Based on the findings of its review, the NRC has now set two priority lists for the completion of follow-on work to carry out detailed risk analyses based on the re-evaluations. The first list of 10 sites has been given until June 2017 to submit their detailed risk analyses, while the second list of 11 sites has a deadline of December 2019. All 21 sites on the priority lists have also been given until the end of this year to complete an "expedited approach" review to ensure that the plants' systems and key components, particularly cooling systems, could ensure a safe shutdown if an earthquake were to occur at a higher seismic ground motion than allowed for in their original design.

The NRC is still deciding whether a further 23 sites in the central and eastern regions, including TVA's unfinished Bellefonte site, will also require a detailed risk evaluation. Those plants have also been given until December to complete an expedited approach assessment, but if the NRC rules they need to submit an in-depth risk analysis they will have until December 2020 to do so.
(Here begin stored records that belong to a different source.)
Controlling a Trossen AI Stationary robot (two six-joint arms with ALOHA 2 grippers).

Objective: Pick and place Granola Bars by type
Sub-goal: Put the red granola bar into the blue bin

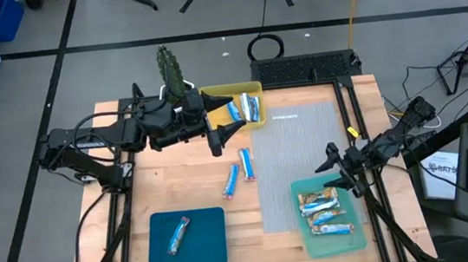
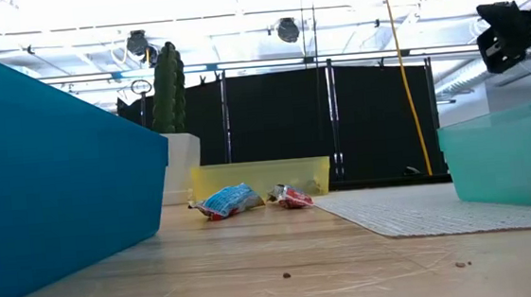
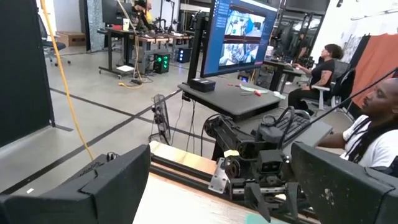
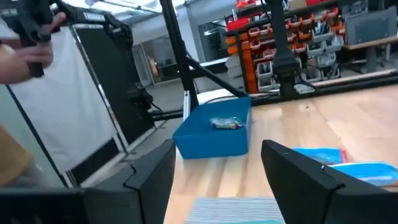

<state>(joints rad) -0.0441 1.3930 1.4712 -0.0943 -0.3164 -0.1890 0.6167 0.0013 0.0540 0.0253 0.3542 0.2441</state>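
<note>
Looking down, we see both claws released and empty, the left gripper [image 1: 224,136] beside the yellow tray [image 1: 217,95], the right gripper [image 1: 329,166] above the light teal tray [image 1: 359,238], two Granola Bars [image 1: 238,173] loose on the table [image 1: 183,184] between them.

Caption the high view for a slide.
Both pincers open above the table: left pincer by the yellow tray, two bars still unsorted.
</note>
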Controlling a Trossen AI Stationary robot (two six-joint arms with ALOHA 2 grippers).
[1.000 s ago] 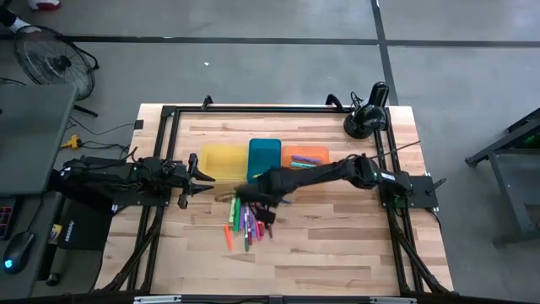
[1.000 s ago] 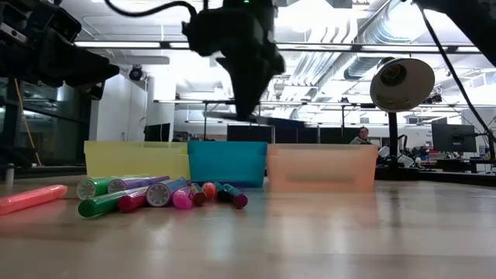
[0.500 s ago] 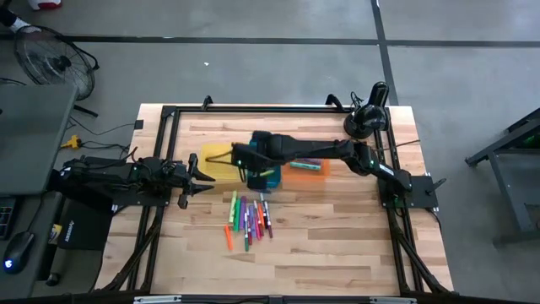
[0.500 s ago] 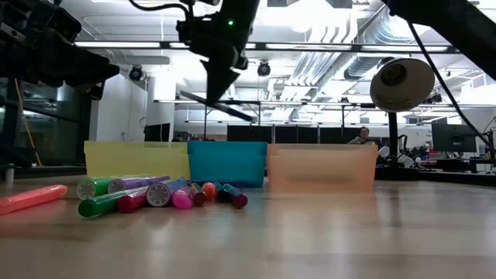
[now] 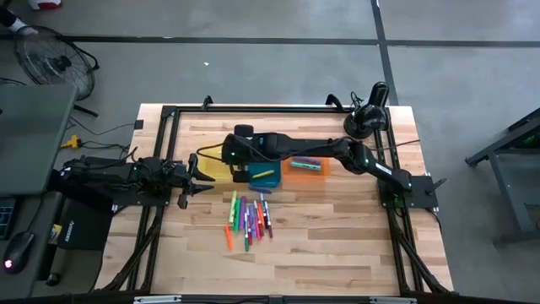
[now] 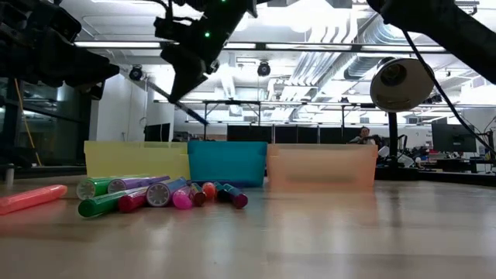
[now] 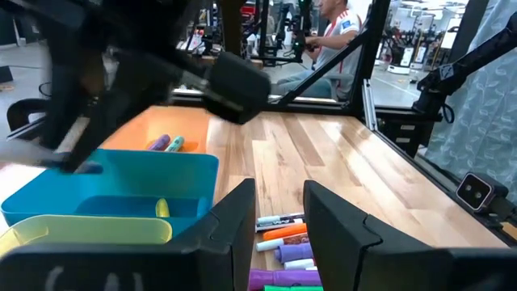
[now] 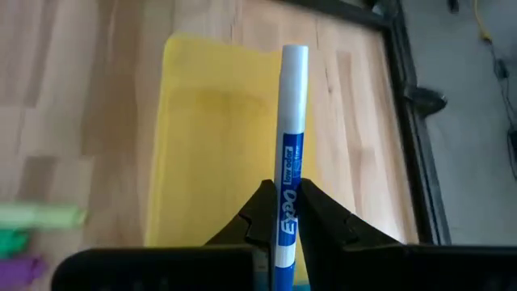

Each plant's recalculated hazard has been compared to the ground movement allowed for in the plant's original design process, and the NRC says the submittals show that the plants have "substantial safety margin above their designs' anticipated hazards". Eric Leeds, director of the NRC’s Office of Nuclear Reactor Regulation, said the regulator remained confident that all the plants could continue operating safely while detailed analysis and any identified actions are carried out. "If a plant’s new hazard exceeds the original design, the plant has to do a detailed analysis to determine any changes in accident risk from a quake. Plants must also do shorter-term work to see if they should enhance key safety equipment,” he said.

Similar re-evaluations are being completed for the three nuclear power plants in the more geologically complex western USA (Palo Verde in Arizona, Columbia Generating Station in Washington, and Diablo Canyon in California).